PHOTO BY BOB ROCHE
Matt Cross will have to wear the boot and use the crutches for a while yet, but he hopes to be back on the basketball court sometime in December.
By STEVE KRAUSE
LYNN — You’re 15 years old, and you were sort of a wunderkind last winter on the basketball court. As an eighth-grader you were front and center (literally) in your team’s successful quest for a state championship.
You had no reason to think it would be any different this winter.
The school year was already going remarkably well. Your football team was in the Super Bowl last month, and there you were, down by the goal line, getting ready to catch a pass that would have moved your team even closer.
Then, everything changed. That right leg you relied on so heavily to hoist yourself up to get rebounds collapses under your weight and you fall down in a heap on the Gillette Stadium turf. You can see the top of a bone (you don’t know which) starting to protrude from your skin.
Panic sets in immediately as teammates are holding their heads in their hands and walking away, and trainers are calling for stretchers and an ambulance.
You are Matt Cross, a 6-foot-7-inch freshman at St. Mary’s, and you have at least the next year to contemplate all these things as you recover from a fractured fibula and tibia, and as you learn how to walk upright, without crutches.
“I didn’t feel any pain right away,” Cross said, as fans throughout the stadium and the the Boston area (the game against East Bridgewater was televised) felt it for him, figuratively, at least. “I looked down, and I saw my leg dangling and knew something was wrong.
“The only thing I was worried about was whether I’d be able to play the way I’d played before. I figured they could fix the leg. But could I play sports again?”
The answer to that question is yes. He could possibly be ready for the start of the basketball season in December, but that’s the earliest he’ll be able to play. Football is out of the question — at least for next season. And if you think he’s gun-shy about playing football again because of this broken leg, think again.
“I love football,” he said. “I like it equal to, if not more than, basketball.”
Contrary to what many people think, it wasn’t a hit that caused the broken leg. He was trying to catch a pass, but he never left his feet, and nobody from the East Bridgewater team St. Mary’s was playing touched him.
“The doctor said it was a stress fracture,” he said.
Delving into the situation further, he said, “we think I actually fractured it a few plays prior to that.

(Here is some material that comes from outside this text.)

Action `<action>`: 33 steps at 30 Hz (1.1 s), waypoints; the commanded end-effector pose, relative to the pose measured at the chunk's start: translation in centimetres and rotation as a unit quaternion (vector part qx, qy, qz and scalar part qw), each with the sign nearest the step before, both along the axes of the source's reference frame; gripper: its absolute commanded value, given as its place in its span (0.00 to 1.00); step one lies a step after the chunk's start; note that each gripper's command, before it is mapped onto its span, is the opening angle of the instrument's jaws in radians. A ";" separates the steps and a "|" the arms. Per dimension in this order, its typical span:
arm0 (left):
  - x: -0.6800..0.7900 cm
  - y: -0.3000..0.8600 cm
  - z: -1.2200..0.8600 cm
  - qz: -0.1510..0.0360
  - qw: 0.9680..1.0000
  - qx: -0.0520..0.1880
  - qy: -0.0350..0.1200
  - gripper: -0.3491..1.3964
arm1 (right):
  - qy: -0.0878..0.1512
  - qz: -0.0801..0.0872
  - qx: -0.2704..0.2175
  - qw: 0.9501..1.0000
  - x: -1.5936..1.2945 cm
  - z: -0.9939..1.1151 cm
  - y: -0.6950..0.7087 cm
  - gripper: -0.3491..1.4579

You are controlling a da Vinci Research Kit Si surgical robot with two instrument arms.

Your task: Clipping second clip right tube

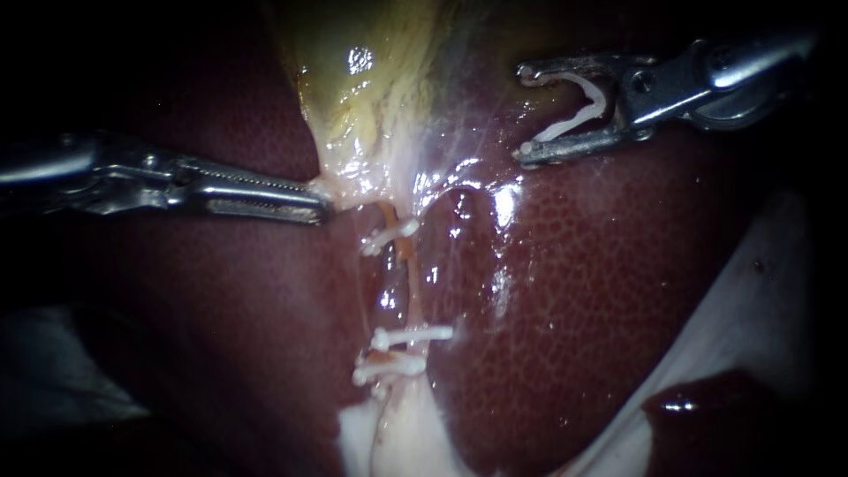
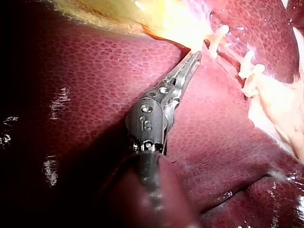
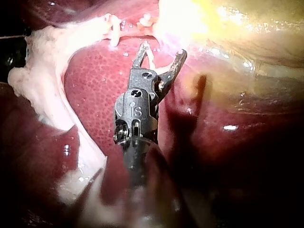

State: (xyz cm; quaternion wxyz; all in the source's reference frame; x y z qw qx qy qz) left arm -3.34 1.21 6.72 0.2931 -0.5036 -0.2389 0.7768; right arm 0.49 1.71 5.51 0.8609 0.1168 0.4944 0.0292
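Frame mostly dark red mottled liver. At upper centre, pale yellow gallbladder. The left instrument has its end effector clamped on the lower edge, likely to expose the thin orange tube at centre. The right instrument, upper right, has its end effector wide, carrying an open white clip well apart from the tube. Three small white clips sit on it. Which tube is the right one is unclear.

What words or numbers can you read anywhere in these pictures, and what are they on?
Left instrument: a tiny stamped mark on its metal, too small to read for sure.
Right instrument: the same kind of mark, also unreadable.
Liver, gallbladder, tube, tube clips, loaded clip: no writing.
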 end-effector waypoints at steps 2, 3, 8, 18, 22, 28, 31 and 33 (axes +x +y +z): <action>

I was blocking, and I felt a twinge in the leg. I didn’t think anything of it at the time. Just some pain.”
He shrugged it off and kept playing.
“Then, when I went to catch the pass, the whole thing just gave out,” he said, “but it was only because it was already fractured.”
He thinks the adrenaline of the situation prevented his leg from throbbing immediately. He was taken first to Norwood Hospital, and then Boston Children’s Hospital, where the doctors tried to make him as comfortable as possible in anticipation of the surgery he’d need the following day.
It was then, that the leg started hurting.
“I felt it in my calf (where the fibula is located),” he said. “It was killing me.”
The surgery was successful. Doctors placed a rod through the tibia, attaching it with screws, and, says Cross, “that won’t ever break. So the issue from here isn’t that it won’t hold up, but the mental aspect resuming normal activity after having suffered the injury.”
It took the leg about a week to stop hurting after surgery, he said. While he was in the hospital, he was on painkillers, but as soon as he could stop taking them (which is when he left the hospital) he did.
“I wasn’t worried so much about the addictive part of it,” he said, “but I just didn’t like the way I felt when I took them. It slowed me down, and I was afraid that if I stayed on them, it might take me longer to heal.”
He returned to school after the Christmas break (though he was seen at the Boverini basketball tournament during the holiday). He has a boot on his leg, and is walking around on crutches. But still, he’s begun physical therapy (“just basic range of motion stuff,” he said) and all he can do now is let nature take its course.
Last March, it was Cross’ jump shot with about three seconds left in the game that carried St. Mary’s to a 1-point win over Cathedral in the Division 4 state semifinal at TD Garden. He then played a huge role the following Saturday in delivering the title to St. Mary’s. Naturally, he worked to build on that resume.
“Over the summer, I worked on all the stuff I thought I needed to work on, for basketball, that would make me better,” he said. “I took it for granted that I’d be playing now. I don’t anymore.”
He can’t stop watching the video of the play, he says.
“I watch it all the time,” he said. “My mother doesn’t like to see it, though.”